Task material:
------------------------------------
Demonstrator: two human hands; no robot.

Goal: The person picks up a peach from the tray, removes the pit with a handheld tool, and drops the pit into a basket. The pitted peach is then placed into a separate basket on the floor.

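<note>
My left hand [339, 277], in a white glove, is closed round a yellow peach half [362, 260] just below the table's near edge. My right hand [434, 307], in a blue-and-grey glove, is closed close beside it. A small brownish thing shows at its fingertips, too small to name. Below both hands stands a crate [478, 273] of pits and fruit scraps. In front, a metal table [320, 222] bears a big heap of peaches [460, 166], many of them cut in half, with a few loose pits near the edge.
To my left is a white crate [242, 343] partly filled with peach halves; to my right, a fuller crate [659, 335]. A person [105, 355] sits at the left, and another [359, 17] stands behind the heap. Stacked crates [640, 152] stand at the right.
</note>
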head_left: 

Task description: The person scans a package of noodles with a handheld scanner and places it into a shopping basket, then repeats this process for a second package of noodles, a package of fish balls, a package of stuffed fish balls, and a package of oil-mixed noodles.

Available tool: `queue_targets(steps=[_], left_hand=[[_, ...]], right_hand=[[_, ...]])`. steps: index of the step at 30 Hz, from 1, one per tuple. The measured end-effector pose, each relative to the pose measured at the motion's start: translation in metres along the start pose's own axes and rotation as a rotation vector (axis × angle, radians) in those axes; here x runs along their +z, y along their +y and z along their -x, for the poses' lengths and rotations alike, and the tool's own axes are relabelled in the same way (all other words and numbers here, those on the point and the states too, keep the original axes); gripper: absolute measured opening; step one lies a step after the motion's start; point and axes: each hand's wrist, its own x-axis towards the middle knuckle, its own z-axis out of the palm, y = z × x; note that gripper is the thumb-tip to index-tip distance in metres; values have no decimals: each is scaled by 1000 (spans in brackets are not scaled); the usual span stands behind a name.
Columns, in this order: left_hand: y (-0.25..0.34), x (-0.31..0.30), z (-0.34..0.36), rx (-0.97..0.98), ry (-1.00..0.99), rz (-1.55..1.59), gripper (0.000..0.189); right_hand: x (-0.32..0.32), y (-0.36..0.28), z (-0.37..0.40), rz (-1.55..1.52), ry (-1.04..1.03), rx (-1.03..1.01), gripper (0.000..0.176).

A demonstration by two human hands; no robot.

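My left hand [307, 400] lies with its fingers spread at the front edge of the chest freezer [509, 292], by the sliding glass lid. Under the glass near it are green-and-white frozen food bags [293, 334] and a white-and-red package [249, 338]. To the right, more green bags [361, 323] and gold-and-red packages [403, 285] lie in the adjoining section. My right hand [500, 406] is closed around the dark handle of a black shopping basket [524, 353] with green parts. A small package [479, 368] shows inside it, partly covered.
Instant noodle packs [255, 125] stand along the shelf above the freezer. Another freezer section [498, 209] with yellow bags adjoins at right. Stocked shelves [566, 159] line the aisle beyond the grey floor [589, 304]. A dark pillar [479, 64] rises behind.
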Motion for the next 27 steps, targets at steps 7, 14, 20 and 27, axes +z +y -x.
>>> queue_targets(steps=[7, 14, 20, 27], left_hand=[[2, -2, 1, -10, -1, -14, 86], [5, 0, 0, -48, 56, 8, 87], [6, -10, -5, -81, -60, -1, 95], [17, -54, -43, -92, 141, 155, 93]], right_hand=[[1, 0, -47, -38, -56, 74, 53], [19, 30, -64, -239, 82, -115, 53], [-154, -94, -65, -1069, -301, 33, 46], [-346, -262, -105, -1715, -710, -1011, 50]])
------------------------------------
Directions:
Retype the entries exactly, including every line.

Response:
Demonstrator: two human hands; no robot.

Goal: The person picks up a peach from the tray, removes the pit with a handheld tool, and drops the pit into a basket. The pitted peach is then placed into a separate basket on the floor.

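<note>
My left hand [339, 277], in a white glove, is closed round a yellow peach half [362, 260] just below the table's near edge. My right hand [434, 307], in a blue-and-grey glove, is closed close beside it. A small brownish thing shows at its fingertips, too small to name. Below both hands stands a crate [478, 273] of pits and fruit scraps. In front, a metal table [320, 222] bears a big heap of peaches [460, 166], many of them cut in half, with a few loose pits near the edge.
To my left is a white crate [242, 343] partly filled with peach halves; to my right, a fuller crate [659, 335]. A person [105, 355] sits at the left, and another [359, 17] stands behind the heap. Stacked crates [640, 152] stand at the right.
</note>
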head_left: 

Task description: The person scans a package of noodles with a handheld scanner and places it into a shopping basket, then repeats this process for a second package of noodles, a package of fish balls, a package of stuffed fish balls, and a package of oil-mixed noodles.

Available tool: `queue_targets(steps=[_], left_hand=[[_, ...]], right_hand=[[_, ...]])`. steps: index of the step at 30 Hz, from 1, one per tuple. The measured end-effector pose, each relative to the pose measured at the motion's start: translation in metres along the start pose's own axes and rotation as a rotation vector (axis × angle, radians) in those axes; here x runs along their +z, y along their +y and z along their -x, for the poses' lengths and rotations alike, and the tool's own axes are relabelled in the same way (all other words and numbers here, those on the point and the states too, keep the original axes); gripper: absolute measured opening; step one lies a step after the motion's start; point and axes: each hand's wrist, its own x-axis towards the middle knuckle, its own z-axis out of the palm, y = z × x; note that gripper is the thumb-tip to index-tip distance in metres; values have no decimals: each is scaled by 1000 (spans in brackets are not scaled); the usual span stands behind a name.
Columns, in this order: left_hand: y (-0.25..0.34), x (-0.31..0.30), z (-0.34..0.36), rx (-0.97..0.98), ry (-1.00..0.99), rz (-1.55..1.59), gripper (0.000..0.189); right_hand: x (-0.32..0.32), y (-0.36..0.28), z (-0.37..0.40), rz (-1.55..1.52), ry (-1.04..1.03), rx (-1.03..1.01), gripper (0.000..0.176).

A demonstration by two human hands; no robot.

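My left hand [307, 400] lies with its fingers spread at the front edge of the chest freezer [509, 292], by the sliding glass lid. Under the glass near it are green-and-white frozen food bags [293, 334] and a white-and-red package [249, 338]. To the right, more green bags [361, 323] and gold-and-red packages [403, 285] lie in the adjoining section. My right hand [500, 406] is closed around the dark handle of a black shopping basket [524, 353] with green parts. A small package [479, 368] shows inside it, partly covered.
Instant noodle packs [255, 125] stand along the shelf above the freezer. Another freezer section [498, 209] with yellow bags adjoins at right. Stocked shelves [566, 159] line the aisle beyond the grey floor [589, 304]. A dark pillar [479, 64] rises behind.
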Motion for the next 27 steps, targets at steps 7, 14, 20 and 27, axes +z +y -x.
>>> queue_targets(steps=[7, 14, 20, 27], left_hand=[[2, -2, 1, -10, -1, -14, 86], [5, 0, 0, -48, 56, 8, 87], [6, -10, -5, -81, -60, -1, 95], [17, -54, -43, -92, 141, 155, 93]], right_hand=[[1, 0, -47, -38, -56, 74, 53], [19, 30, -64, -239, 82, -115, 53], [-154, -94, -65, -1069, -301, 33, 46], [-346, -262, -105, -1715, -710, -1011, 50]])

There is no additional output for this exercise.